Tuesday, February 20, 2007

The Prayer of a Blind Old Man

It had been a long day and my wife and I were off for dinner. We were both hungry and looking forward to some food. As we headed off towards some restaurant in the M G Road of Bangalore, we head a tap tap on the deserted road. It was the sound of a white cane tapping the road and an elderly Muslim man dressed in a shirt and lungi and a graying beard was coming down the road muttering to himself. As he came closer, we could see that he was blind and the cane was the one that the blind typically carry. Shivaji Nagar bus stands; can any one tell m where the Shivaji Nagar Bus stand is? I looked around – we seemed to be the only people in the vicinity and the old man was walking unsteadily down a road which seemed to have more traffic then people. We were getting late for dinner but it seemed important to get him off the road and to some place where he would be safe. But there was no one. With some hesitation, we approached him and guided him off the road and onto the side walk. As we were prepared to move away, he caught hold of my sleeve- Shivaji Nagar bus stand, Shivaji Nagar Bus Stand, sir – can so e one tell me where the Shivaji Nagar bus stand is, please. I looked around helplessly. There was no one on this lonely stretch of the road and either we would have to take him to the bus stop ourselves o leave him there to fend for himself. That option looked crude. The man was not well dressed but there was a kind yet beseeching look about him that compelled you to take him to the bus stop which I assumed was perhaps a few meters away. I took hold of his hand and guided him though the traffic as my wife walked ahead trying to get directions to where ever the stop was. As we walked , he began to narrate that he had got into a bus thinking that it was going to Shivaji Nagar but it was actually going in the opposite direction and by the time he had discovered it and he had been offloaded , it was a quite a distance. Since then, he had been trying to find his away fumbling his way and tapping his way through.

After we had gone a certain distance – longer than I thought, he suddenly asked for the time. 8.15 pm, I said looking perfunctorily at my watch and noticing how late it was getting. It is late; I am getting late, the old man mumbled to himself. I gave him an irritated look and muttered that it was I who was getting late. Eventually after trudging down traffic filled road with my arm around his elbow, we reached the busy Shivaji Nagar bus stand. Having reached there, we didn’t know where to deposit him. Busy stand, lots of people, lots of traffic, lots of buses. But the old man wasn’t finished yet. Mosque, Mosque … I am late for my evening prayers, can some one lead me to the mosque... I am late. I was confused, mixed up, angry and touched, all at once. Here we were, quite a way from the restaurant we had set out to go to, and we thought that we had reached him safely to his destination but that was not the case. The place he wanted to really go to was the mosque … and Shivaji Nagar bus stand was just the landmark that he was quoting…..
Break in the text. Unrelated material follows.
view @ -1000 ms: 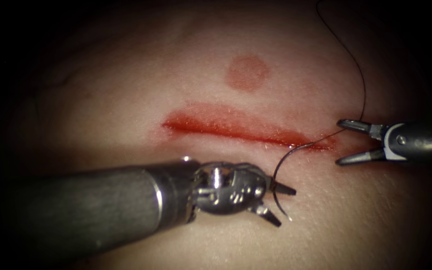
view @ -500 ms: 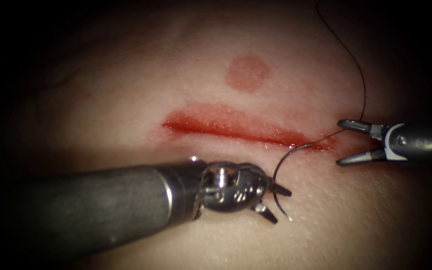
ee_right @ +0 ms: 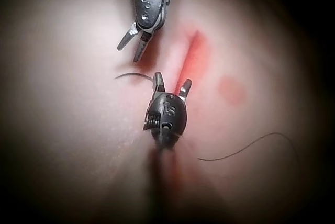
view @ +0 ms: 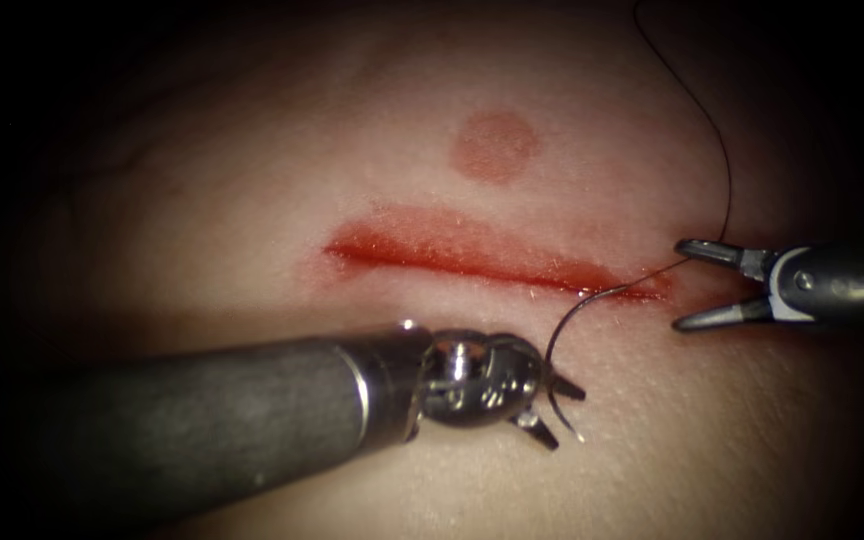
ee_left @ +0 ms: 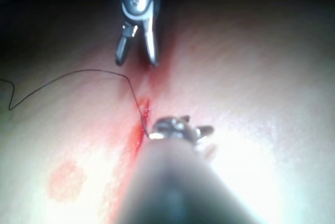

As we stood there confused, not knowing where the mosque was and wondering what to do, a group of burkha women came along and we were able to safely hand him over to there care and move on. But as we walked back, we could not but reflect back on that old man’s piety. Stumbling and bumbling, walking with a cane down a busy traffic filled street, he was intent on getting to the mosque and say his evening prayers. He had got on to a bus which was actually going in the wrong direction, was off loaded , had no more money and was walking back a long , long way to find his way to the mosque so that he could say his prayers. I could not but wonder and think about my own commitment … how often, for far lesser reasons, I have decided that I will call it a day and skip the worship service in church --- because it is too cold or too windy pr too rainy or just because I am far too lazy. The example of the gray bearded old man in a shirt and a checked lungi, tapping along with his stick and undauntedly walking along to the mosque will stay with me for a long, long time.